Starting at the top of the data and ending with the line that holds "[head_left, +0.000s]", transcribe each line exactly; include both ends.

[[ Data provided, beginning ]]

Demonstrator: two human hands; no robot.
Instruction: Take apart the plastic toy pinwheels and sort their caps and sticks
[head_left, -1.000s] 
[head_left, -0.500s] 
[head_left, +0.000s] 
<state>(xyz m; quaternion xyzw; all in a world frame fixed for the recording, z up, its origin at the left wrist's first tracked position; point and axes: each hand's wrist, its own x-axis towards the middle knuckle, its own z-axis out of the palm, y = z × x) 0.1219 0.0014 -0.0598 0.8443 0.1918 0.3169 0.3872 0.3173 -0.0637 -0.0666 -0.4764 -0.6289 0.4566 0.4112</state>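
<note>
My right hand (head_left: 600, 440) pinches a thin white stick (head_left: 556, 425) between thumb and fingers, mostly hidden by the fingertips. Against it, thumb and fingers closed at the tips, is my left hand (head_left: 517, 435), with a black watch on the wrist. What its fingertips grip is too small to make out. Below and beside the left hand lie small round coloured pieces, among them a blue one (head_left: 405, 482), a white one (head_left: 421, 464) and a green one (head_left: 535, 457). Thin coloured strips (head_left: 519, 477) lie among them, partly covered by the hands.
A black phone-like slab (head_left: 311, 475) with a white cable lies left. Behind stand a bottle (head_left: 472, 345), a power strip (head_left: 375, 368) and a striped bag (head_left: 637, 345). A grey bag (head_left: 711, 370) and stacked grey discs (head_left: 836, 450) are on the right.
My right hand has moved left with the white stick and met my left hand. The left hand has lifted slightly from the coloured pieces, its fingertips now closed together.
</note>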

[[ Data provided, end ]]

■ Response to the exercise ■
Demonstrator: two human hands; no robot.
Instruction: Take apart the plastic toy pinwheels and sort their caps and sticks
[head_left, -1.000s] 
[head_left, -0.500s] 
[head_left, +0.000s] 

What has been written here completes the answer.